La grève à l'entreprise Neyrpic
Notice
L'entreprise Neyrpic est en grève. Les travailleurs ont choisi des actions pour leurs revendications et ont voté la grève illimitée et l'usine occupée. Les syndicats des cadres ont appelé leurs adhérents à se joindre aux mouvements de grève.
- Rhône-Alpes > Isère > Grenoble
Éclairage
L'histoire du conflit chez Neyrpic est exemplaire tant pour la précocité du processus de restructuration industrielle dans une entreprise à haute technicité, que pour la tentative antérieure de transformer le mode de gestion et de commandement, par de nouvelles relations sociales fondées sur la négociation et les conventions collectives et non sur le conflit. Établissement pilote de la région grenobloise, vitrine de la ville dans le monde entier avec plusieurs oscars à l'exportation, le groupe Neyrpic était au début des années 1960 un modèle dans l'industrie pour les relations sociales. La direction familiale, proche de l'Action catholique, avait signé deux accords d'entreprises sur les rémunérations, sur l'abaissement de l'âge de la retraite, la réduction progressive de la durée du travail, une extension des congés payés, les plus anciens ouvriers de Neyrpic étant payés au mois. Enfin une Commission de l'Accord avait été créée pour éviter les conflits et la section syndicale d'entreprise reconnue. Mais des difficultés financières en 1962 (dues à la transformation des marchés à l'export après les indépendances africaines) conduisent à un changement de direction, prélude à une restructuration technique et financière accompagnée d'une nouvelle politique qui bouleverse l'équilibre social. La nouveauté du conflit est l'unité syndicale, mais aussi l'implication des ingénieurs et d'un comité universitaire de solidarité et de soutien. De septembre 1963 à juin 1964, un « dégraissage » (terme utilisé par le nouveau directeur) des effectifs est mis en œuvre avec recours à la sous-traitance et à la fabrication dans les pays où l'entreprise exporte au coût de main d'oeuvre plus bas. On passe de 4000 à 2500 salariés. Le modernisme réformiste s'était heurté à des blocages certains, au sein de l'État et du CNPF par peur de la contagion. Face à l'autoritarisme patronal, les salariés ont réagi avec un répertoire d'actions habituel (grèves, débrayages etc.) ; la nouveauté c'est la participation des cadres et des universitaires à ce conflit. À tous les niveaux, l'autorité absolue du chef d'entreprise n'est plus supportée.

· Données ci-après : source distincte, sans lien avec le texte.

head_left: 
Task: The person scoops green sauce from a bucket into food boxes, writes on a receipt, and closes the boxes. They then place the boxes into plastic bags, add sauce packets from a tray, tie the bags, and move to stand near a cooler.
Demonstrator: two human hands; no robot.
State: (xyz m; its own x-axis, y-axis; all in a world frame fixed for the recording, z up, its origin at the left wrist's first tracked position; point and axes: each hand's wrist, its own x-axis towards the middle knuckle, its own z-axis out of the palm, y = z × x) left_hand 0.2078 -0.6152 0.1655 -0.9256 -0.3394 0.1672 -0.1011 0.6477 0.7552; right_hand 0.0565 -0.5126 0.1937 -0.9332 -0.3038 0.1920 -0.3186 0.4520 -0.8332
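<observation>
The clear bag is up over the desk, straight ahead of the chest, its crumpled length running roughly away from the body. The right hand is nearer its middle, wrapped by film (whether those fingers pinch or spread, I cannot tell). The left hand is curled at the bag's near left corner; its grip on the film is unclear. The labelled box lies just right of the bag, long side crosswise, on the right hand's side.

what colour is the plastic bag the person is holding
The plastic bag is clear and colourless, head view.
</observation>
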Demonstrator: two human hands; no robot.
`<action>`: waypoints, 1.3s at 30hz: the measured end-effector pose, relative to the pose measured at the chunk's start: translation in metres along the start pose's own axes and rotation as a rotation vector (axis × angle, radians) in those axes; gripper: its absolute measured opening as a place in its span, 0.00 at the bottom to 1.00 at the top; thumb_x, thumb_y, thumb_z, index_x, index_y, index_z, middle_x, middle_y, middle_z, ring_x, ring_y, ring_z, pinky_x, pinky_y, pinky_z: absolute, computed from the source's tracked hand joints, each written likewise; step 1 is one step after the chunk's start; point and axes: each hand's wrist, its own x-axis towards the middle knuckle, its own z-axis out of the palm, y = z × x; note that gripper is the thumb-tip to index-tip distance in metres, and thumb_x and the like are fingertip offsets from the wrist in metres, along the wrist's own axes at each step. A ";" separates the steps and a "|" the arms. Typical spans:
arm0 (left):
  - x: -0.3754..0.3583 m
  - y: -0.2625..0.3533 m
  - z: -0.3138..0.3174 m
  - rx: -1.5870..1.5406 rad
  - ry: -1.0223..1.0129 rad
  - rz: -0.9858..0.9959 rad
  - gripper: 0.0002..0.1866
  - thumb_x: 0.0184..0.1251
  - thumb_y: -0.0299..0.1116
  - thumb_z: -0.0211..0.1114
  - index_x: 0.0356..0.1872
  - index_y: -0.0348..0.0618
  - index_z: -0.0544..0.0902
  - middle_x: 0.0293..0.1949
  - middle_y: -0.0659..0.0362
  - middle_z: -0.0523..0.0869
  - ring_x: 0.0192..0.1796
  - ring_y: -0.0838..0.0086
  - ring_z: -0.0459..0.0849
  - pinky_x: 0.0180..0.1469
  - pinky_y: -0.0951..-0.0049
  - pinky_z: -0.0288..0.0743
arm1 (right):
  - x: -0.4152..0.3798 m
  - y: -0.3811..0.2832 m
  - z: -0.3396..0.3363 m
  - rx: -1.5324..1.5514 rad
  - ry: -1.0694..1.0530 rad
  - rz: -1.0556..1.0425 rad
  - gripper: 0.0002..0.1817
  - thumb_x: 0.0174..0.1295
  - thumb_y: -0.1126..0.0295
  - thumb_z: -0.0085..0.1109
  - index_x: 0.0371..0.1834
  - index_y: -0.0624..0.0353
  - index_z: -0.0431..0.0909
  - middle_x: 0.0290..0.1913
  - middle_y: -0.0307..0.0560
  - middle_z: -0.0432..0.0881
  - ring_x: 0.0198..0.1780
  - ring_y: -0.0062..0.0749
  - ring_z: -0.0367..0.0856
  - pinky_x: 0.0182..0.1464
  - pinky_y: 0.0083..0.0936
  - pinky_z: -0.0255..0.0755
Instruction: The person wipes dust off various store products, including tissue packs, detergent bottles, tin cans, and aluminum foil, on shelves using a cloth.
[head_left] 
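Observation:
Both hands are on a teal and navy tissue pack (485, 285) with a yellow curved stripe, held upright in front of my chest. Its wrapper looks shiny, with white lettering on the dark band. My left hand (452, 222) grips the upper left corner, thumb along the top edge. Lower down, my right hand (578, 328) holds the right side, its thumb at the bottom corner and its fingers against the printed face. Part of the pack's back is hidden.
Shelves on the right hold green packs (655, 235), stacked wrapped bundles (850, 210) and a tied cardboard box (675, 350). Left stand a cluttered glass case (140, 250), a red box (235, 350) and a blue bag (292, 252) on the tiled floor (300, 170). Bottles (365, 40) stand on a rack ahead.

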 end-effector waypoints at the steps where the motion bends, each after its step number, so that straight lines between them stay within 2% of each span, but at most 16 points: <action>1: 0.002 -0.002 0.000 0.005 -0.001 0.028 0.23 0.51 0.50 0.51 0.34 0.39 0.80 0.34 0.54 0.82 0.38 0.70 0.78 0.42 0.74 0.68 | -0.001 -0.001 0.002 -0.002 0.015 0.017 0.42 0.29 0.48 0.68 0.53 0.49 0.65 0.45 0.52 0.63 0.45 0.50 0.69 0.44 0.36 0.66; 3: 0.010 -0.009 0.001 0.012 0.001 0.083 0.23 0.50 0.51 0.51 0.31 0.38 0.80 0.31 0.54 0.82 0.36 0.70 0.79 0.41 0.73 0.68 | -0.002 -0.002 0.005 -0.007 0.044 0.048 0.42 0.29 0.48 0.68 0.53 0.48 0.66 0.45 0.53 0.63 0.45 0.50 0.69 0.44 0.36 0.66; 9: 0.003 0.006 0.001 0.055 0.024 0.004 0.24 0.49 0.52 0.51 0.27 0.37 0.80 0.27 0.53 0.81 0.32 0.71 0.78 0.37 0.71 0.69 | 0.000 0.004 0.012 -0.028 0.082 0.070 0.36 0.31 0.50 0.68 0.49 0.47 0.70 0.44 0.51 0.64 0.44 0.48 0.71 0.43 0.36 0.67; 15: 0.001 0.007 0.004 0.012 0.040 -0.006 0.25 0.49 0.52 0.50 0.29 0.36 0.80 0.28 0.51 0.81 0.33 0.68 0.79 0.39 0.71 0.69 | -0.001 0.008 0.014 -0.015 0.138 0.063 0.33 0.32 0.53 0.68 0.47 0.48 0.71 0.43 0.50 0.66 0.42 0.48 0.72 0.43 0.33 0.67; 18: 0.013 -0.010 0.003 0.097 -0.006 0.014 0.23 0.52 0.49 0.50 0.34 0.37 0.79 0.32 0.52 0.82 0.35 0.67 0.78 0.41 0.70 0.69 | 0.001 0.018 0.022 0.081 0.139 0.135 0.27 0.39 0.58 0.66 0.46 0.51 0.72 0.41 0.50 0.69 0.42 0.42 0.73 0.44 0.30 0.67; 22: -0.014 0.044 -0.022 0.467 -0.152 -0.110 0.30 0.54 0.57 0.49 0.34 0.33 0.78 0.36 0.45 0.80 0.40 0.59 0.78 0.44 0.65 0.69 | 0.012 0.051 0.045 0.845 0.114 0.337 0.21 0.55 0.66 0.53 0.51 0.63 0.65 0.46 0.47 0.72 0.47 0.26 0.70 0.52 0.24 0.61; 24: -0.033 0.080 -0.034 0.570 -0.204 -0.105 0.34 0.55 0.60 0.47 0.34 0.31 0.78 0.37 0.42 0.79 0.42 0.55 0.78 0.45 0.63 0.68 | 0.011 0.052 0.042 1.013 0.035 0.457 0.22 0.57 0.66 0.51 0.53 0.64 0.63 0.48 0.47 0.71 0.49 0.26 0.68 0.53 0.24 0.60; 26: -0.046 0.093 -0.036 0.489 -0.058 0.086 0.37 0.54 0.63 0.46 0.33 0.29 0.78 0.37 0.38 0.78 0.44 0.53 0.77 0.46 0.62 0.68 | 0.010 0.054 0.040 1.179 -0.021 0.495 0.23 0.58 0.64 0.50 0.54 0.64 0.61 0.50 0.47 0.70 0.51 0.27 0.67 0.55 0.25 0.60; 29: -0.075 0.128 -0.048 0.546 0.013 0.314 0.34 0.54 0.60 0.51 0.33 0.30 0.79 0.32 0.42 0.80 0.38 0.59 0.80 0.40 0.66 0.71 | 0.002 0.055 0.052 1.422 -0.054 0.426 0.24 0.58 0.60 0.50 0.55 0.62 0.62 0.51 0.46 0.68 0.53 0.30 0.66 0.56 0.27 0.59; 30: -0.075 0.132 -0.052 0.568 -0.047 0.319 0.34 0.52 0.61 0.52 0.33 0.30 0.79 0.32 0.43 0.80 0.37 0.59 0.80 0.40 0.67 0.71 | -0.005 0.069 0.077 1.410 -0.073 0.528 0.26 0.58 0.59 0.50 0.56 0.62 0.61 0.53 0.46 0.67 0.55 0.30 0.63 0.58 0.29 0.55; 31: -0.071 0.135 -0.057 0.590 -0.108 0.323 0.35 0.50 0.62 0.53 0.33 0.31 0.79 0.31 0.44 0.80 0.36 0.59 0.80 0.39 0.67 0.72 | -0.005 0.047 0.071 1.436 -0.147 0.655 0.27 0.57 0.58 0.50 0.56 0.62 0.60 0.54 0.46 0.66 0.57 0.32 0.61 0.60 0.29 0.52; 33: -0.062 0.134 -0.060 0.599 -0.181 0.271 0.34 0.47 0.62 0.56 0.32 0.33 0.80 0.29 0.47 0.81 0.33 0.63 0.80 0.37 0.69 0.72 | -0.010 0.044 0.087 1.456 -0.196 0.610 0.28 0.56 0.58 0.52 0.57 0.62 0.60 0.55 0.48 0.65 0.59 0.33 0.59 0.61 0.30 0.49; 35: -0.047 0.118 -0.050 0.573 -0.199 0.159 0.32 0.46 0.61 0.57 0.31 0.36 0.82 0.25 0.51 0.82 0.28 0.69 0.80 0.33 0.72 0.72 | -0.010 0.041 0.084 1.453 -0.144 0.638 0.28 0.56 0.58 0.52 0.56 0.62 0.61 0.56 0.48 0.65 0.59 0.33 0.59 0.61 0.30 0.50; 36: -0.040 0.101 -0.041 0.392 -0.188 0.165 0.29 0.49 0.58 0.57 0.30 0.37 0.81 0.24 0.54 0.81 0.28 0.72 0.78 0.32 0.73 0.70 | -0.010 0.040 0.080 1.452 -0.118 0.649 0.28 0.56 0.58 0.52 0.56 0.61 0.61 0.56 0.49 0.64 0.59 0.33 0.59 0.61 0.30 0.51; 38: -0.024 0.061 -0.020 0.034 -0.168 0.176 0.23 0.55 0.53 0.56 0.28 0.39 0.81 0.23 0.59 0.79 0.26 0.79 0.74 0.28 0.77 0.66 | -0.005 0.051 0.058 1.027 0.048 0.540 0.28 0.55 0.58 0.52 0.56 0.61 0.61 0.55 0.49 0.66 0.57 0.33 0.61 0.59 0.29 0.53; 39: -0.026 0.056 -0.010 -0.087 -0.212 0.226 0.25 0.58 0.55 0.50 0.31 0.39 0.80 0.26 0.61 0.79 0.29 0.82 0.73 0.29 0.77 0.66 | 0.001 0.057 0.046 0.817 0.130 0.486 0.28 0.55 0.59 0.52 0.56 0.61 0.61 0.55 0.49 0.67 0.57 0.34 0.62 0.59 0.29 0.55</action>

Cet historique des relations sociales dans l'entreprise explique la précocité et la spécificité de la grève chez Neyrpic évoquée dans le reportage télévisé du 21 mai 1968 : la grève illimitée a été déclarée par les syndicats unis et l'usine immédiatement occupée, y compris par les ingénieurs et cadres, catégories sociales peu habituées à ce mode d'action. À côté des revendications syndicales classiques - augmentation des salaires et abrogation des ordonnances adoptées par le gouvernement Pompidou au cours de l'été 1967 sur la sécurité sociale (modification de la gestion des caisses et baisse des remboursements) – la participation active des ingénieurs et des cadres porte sur des revendications plus qualitatives et structurelles énoncées doctement à l'écran : révision des classifications et formation permanente. Les mouvements sociaux antérieurs du milieu des années 1960 ont sans doute préparé l'unité d'action immédiate entre ouvriers et cadres dans la grève générale de mai-juin 1968.